- Given data:
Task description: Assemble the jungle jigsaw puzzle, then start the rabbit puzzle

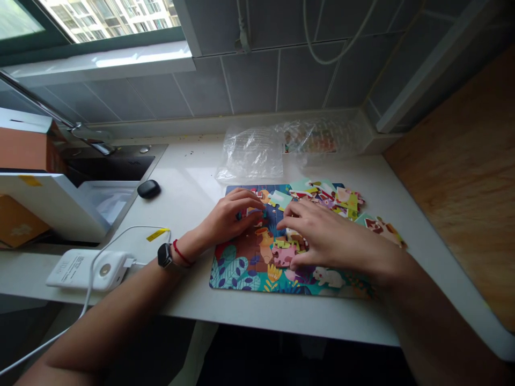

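A colourful jigsaw puzzle board [241,271] lies flat on the white counter [189,182], partly filled in. My left hand [231,217] rests on its upper middle with fingers curled down onto the pieces there. My right hand [322,236] lies palm down just to the right, fingertips pressing on pieces at the centre. Whether either hand pinches a piece is hidden by the fingers. Several loose puzzle pieces [341,199] are heaped on the board's upper right. A watch [164,255] and a red band sit on my left wrist.
Crumpled clear plastic bags [251,153] lie behind the puzzle by the tiled wall. A black earbud case [148,188] sits left of it. A white power bank [86,269] with a white cable lies at the front left. Boxes and a sink stand at the far left; a wooden panel [462,161] rises at the right.
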Available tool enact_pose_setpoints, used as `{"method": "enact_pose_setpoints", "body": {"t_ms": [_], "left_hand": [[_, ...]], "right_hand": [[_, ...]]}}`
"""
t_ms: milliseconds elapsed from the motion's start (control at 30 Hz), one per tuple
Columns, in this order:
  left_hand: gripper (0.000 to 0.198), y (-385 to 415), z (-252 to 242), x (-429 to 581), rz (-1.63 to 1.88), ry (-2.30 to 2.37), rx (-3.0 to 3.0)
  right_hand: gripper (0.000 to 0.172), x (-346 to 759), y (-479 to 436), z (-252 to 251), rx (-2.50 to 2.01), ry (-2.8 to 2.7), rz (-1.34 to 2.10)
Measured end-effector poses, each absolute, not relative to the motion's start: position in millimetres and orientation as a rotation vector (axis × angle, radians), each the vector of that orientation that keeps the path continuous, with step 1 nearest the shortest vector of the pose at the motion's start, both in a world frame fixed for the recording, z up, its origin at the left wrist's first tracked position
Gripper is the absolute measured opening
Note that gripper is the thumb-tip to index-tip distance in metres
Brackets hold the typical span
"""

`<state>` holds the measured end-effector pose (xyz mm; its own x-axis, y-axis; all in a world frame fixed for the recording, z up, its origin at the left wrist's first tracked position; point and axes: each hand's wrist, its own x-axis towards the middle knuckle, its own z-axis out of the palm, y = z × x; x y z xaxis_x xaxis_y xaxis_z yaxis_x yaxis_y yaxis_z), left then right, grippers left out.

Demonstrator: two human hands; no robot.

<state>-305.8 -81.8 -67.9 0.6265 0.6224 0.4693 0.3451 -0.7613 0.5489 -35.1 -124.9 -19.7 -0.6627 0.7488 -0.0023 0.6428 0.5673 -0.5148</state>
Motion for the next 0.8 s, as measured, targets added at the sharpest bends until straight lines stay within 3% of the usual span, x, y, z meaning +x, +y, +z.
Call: {"method": "enact_pose_setpoints", "body": {"t_ms": [267, 433, 633, 800], "left_hand": [[0.014, -85, -66, -304, 0.927, 0.834, 2.399], [0.019, -88, -64, -304, 0.926, 0.831, 2.376], [0.023, -89, -61, -305, 0.918, 0.767, 2.373], [0.023, -93, -60, -302, 0.965, 0.864, 2.194]], "right_hand": [[0.006, -45, -115, -22, -1.132, -2.547, 0.947], [0.019, -42, -103, -27, -1.205, -2.230, 0.997], [0.033, -55, -102, -44, -1.097, -1.620, 1.309], [0.051, -63, -109, -43, -1.039, -1.454, 1.485]]}}
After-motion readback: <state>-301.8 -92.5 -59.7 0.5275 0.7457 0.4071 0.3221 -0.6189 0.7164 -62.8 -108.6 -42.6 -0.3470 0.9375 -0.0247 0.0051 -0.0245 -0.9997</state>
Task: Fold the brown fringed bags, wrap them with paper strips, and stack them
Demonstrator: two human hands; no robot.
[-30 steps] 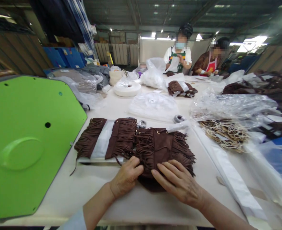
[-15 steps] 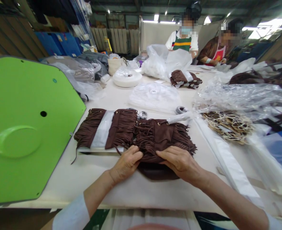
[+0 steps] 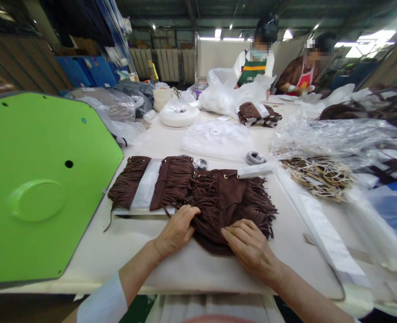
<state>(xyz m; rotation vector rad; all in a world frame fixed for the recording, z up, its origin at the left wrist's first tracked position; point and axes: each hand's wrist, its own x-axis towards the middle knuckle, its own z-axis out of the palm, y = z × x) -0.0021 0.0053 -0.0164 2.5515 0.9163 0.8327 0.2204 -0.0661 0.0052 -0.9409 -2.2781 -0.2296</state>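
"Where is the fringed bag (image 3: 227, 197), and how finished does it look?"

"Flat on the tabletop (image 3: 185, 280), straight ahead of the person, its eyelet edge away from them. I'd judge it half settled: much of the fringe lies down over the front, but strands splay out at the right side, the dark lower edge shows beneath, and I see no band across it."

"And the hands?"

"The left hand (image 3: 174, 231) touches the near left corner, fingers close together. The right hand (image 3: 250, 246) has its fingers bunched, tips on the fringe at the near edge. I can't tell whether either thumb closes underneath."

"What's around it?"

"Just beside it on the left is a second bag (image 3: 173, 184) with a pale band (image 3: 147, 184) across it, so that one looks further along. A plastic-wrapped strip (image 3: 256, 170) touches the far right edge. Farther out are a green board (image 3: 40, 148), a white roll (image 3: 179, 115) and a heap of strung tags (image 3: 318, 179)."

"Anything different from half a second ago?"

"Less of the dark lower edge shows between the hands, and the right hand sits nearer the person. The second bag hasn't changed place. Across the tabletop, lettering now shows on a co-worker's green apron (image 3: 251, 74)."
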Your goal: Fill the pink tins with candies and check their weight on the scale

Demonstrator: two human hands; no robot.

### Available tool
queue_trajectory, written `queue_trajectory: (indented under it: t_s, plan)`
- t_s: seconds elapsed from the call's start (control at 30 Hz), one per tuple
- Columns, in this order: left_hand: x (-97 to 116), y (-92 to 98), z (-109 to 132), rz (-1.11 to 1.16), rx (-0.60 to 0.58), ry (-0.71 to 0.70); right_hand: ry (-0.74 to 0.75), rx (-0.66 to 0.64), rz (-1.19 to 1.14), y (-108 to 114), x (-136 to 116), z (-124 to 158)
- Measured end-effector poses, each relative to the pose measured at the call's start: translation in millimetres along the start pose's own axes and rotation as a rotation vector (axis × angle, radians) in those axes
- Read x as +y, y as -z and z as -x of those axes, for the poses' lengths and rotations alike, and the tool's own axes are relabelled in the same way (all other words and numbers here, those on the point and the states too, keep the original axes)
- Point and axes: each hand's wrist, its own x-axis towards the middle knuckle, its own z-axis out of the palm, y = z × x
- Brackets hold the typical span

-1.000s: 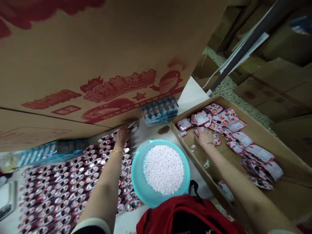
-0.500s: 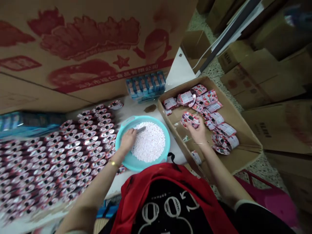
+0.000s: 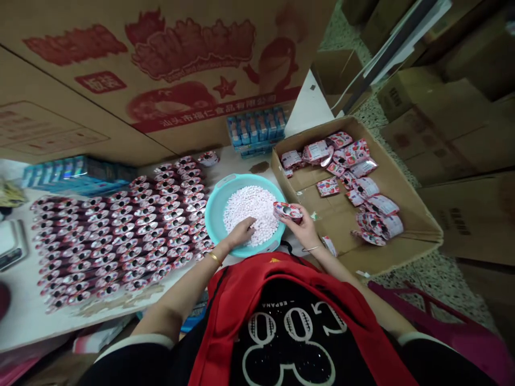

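Note:
A turquoise plastic basin (image 3: 215, 214) holds a heap of small white candies (image 3: 257, 201). My left hand (image 3: 240, 232) is closed and dips into the candies at the near side. The metal scoop it gripped half a second ago is hidden from view now. My right hand (image 3: 302, 225) grips a pink-and-red candy packet (image 3: 287, 211), its oval top facing up with a dark opening, over the basin's right rim. Just right of that hand, a shallow cardboard carton (image 3: 341, 236) contains several similar packets (image 3: 354, 155), lying loose.
Rows of upright packets (image 3: 120, 236) cover the table to the left. Blue packs (image 3: 257, 131) stand behind the basin, against large printed cartons (image 3: 201, 69). A pink stool (image 3: 454, 332) is at the lower right; more boxes (image 3: 475, 203) are stacked beyond.
My right hand has brought the packet left from over the carton to the basin's rim. My left hand has gone down into the candies, and the scoop has dropped from sight. The view has shifted.

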Motion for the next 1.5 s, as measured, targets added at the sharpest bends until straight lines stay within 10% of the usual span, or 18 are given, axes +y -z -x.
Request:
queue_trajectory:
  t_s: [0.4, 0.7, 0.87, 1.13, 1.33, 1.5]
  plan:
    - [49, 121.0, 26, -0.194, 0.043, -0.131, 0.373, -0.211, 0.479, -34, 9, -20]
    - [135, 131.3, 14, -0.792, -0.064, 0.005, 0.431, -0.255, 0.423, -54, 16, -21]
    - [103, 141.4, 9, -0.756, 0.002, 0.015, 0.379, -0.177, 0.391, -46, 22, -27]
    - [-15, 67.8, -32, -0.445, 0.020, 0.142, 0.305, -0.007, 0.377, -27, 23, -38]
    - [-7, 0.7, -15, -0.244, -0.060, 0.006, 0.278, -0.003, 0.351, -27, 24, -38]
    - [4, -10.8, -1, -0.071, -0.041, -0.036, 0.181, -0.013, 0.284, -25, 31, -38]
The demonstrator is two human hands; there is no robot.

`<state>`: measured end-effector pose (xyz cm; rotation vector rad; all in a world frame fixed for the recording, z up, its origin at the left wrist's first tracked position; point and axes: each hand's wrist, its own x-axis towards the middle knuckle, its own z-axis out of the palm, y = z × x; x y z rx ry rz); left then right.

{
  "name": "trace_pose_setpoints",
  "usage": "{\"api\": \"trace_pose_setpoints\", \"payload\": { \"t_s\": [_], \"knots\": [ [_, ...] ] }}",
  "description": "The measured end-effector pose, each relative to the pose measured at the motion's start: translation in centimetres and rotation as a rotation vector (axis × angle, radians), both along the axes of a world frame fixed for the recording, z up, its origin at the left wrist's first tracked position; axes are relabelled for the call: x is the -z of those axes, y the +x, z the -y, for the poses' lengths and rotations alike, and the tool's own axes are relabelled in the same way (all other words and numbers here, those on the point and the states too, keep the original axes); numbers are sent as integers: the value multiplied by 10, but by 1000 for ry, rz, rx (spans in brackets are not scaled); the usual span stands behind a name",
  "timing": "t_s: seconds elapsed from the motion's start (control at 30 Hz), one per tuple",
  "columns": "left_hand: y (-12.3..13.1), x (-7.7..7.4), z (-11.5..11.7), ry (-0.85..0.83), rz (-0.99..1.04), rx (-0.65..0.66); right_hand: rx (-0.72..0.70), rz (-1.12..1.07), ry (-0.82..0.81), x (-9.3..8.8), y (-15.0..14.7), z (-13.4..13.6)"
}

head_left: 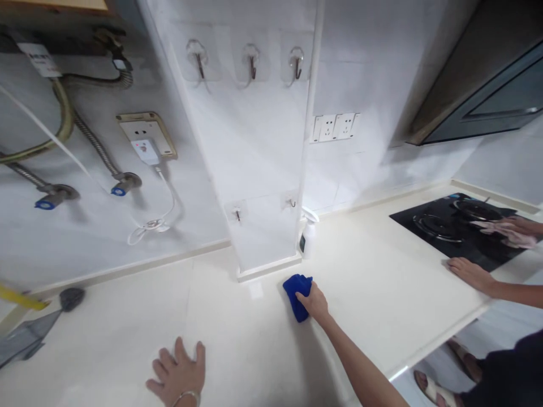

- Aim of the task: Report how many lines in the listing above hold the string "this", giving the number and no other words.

- Task result: 2